### ASSIGNMENT
This exercise calls for copying every line below that holds the word "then".

──────── GIVEN DATA ────────

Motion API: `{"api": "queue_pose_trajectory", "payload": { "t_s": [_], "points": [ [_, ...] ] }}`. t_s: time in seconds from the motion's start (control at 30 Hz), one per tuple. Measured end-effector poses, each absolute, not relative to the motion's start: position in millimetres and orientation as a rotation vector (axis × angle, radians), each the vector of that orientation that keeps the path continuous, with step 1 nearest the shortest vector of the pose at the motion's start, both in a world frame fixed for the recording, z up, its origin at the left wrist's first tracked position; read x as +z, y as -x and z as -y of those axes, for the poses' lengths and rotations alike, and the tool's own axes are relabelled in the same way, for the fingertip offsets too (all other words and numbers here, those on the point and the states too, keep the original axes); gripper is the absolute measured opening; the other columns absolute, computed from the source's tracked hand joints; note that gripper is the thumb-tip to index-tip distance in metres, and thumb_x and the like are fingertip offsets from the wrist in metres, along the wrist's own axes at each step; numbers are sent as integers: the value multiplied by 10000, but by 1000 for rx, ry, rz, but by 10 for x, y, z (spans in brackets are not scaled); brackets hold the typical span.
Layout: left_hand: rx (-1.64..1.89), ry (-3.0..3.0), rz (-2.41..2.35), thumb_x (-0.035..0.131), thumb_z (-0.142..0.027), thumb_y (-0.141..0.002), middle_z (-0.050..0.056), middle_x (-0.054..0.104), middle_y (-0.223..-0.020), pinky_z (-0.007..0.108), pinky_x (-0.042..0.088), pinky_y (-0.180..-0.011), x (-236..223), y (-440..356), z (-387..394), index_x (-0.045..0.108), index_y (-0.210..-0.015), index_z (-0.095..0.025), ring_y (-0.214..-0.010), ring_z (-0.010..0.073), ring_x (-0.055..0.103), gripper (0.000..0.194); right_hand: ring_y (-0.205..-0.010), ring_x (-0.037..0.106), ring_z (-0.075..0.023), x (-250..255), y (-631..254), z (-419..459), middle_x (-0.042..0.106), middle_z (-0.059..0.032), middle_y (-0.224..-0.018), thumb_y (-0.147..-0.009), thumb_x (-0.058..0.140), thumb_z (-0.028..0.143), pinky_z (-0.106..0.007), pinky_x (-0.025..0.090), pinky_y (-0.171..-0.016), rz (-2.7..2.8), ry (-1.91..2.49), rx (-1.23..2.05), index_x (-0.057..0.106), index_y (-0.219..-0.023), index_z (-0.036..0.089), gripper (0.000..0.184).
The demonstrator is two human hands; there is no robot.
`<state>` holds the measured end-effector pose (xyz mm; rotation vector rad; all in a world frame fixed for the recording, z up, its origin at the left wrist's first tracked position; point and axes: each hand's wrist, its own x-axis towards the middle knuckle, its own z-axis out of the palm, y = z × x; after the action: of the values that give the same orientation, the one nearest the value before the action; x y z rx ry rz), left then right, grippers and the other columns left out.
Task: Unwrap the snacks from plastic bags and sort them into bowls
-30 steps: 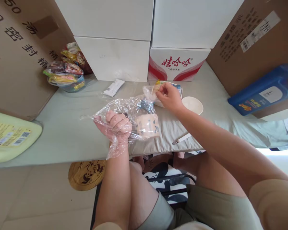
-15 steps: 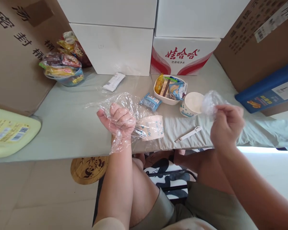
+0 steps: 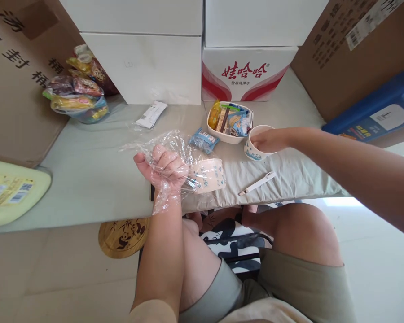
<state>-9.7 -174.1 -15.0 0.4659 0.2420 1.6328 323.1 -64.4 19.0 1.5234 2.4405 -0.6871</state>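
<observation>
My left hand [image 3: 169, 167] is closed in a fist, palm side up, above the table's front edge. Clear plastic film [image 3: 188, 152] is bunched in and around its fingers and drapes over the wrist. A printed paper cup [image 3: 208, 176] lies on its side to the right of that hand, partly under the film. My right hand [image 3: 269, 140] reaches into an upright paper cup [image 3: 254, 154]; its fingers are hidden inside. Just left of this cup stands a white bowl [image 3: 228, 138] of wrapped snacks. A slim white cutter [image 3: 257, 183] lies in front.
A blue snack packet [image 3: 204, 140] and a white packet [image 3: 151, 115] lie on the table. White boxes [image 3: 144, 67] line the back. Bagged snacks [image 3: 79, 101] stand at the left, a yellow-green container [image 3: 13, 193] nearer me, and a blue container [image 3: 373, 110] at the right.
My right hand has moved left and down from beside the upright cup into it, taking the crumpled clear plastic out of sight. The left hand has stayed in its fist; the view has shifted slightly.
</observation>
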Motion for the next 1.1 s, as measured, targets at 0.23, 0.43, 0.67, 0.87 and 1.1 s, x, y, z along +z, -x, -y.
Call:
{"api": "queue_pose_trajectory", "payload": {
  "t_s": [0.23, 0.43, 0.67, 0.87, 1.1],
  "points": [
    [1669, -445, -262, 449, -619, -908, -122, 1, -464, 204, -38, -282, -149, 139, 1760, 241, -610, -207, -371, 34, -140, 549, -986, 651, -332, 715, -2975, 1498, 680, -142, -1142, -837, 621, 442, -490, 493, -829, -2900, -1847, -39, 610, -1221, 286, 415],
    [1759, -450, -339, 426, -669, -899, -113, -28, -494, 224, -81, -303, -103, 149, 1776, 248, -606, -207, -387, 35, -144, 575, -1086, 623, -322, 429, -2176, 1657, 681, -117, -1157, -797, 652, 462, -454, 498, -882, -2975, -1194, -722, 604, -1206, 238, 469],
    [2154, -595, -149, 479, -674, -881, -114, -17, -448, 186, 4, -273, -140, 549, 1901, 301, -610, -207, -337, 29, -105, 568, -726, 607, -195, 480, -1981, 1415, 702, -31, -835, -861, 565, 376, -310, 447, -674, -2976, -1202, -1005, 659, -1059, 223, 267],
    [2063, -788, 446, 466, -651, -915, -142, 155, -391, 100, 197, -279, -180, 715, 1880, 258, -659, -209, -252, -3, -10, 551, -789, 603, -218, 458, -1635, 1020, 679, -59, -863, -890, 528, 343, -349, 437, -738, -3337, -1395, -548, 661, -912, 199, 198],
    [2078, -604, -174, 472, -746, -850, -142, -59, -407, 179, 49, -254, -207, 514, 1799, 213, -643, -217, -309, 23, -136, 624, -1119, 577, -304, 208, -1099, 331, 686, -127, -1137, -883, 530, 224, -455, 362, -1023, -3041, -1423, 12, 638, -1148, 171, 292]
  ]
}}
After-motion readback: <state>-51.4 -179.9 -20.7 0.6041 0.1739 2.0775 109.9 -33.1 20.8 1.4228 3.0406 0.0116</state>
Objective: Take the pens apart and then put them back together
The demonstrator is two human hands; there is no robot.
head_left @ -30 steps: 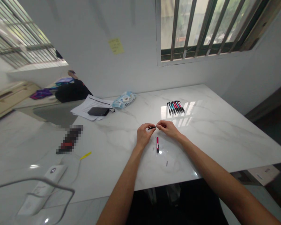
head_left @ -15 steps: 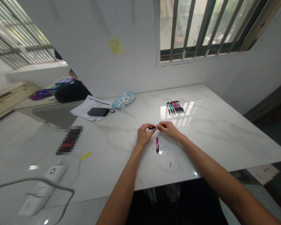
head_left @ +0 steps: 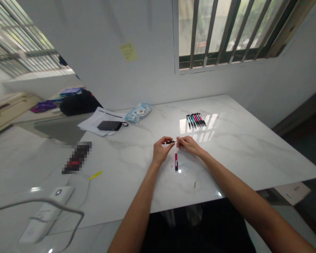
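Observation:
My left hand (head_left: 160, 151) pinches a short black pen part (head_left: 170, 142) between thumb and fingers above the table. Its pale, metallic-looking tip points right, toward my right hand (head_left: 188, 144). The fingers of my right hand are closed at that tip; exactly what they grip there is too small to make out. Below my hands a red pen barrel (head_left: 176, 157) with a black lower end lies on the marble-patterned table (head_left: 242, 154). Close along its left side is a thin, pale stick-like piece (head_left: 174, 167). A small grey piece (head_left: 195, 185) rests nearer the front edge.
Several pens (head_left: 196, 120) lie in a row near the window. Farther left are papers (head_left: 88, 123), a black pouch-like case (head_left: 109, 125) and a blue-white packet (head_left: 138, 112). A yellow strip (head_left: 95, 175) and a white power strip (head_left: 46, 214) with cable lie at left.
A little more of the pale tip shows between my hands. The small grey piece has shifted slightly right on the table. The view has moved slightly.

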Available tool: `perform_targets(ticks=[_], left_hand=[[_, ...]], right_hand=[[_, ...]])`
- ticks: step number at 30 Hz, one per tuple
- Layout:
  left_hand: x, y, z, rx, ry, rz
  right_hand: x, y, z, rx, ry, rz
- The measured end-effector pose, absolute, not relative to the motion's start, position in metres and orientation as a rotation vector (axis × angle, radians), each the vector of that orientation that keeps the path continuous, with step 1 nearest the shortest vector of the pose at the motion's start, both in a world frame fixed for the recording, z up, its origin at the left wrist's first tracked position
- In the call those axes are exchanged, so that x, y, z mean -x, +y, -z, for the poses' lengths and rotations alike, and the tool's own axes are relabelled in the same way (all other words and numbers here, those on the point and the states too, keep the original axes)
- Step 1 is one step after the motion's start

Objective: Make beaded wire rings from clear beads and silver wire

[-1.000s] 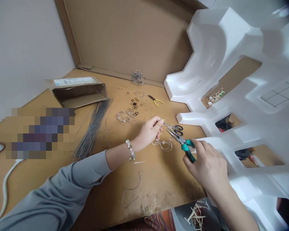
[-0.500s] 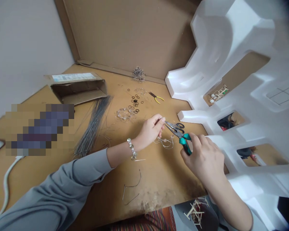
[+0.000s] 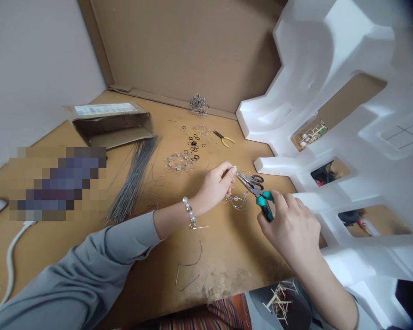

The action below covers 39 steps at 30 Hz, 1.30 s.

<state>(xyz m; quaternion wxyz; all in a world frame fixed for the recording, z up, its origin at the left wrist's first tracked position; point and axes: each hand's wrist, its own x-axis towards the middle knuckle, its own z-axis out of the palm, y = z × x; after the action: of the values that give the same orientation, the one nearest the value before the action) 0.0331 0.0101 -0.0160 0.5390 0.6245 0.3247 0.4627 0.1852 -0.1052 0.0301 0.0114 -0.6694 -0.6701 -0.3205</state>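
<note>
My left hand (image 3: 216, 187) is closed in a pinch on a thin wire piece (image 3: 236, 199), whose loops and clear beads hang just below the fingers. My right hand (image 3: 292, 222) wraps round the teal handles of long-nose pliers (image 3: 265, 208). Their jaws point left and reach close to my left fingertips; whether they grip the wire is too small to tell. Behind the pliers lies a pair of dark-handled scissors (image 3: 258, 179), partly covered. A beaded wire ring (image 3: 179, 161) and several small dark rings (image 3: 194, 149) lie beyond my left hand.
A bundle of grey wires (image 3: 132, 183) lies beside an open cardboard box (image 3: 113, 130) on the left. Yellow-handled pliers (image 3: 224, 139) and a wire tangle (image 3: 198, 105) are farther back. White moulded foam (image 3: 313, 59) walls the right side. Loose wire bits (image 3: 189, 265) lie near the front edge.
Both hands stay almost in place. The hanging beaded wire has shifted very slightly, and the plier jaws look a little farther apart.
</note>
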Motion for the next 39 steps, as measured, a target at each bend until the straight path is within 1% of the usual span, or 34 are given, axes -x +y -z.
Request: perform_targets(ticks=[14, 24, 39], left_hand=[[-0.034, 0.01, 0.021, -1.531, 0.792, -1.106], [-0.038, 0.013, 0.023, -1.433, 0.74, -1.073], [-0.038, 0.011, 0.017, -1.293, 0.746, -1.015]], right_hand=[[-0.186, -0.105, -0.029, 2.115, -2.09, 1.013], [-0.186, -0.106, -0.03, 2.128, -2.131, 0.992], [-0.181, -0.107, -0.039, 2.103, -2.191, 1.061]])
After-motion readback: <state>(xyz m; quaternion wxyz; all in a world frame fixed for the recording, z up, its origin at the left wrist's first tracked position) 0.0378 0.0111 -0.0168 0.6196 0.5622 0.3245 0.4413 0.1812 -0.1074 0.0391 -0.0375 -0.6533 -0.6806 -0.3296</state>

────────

### OUTPUT
`<state>` holds the measured end-effector pose (xyz mm; rotation vector rad; all in a world frame fixed for the recording, z up, its origin at the left wrist's first tracked position; point and axes: each hand's wrist, its own x-axis towards the middle knuckle, its own z-axis out of the palm, y = z × x; after the action: of the values that give the same orientation, the one nearest the value before the action; x y z rx ry rz), left then right, grippers and the other columns left out.
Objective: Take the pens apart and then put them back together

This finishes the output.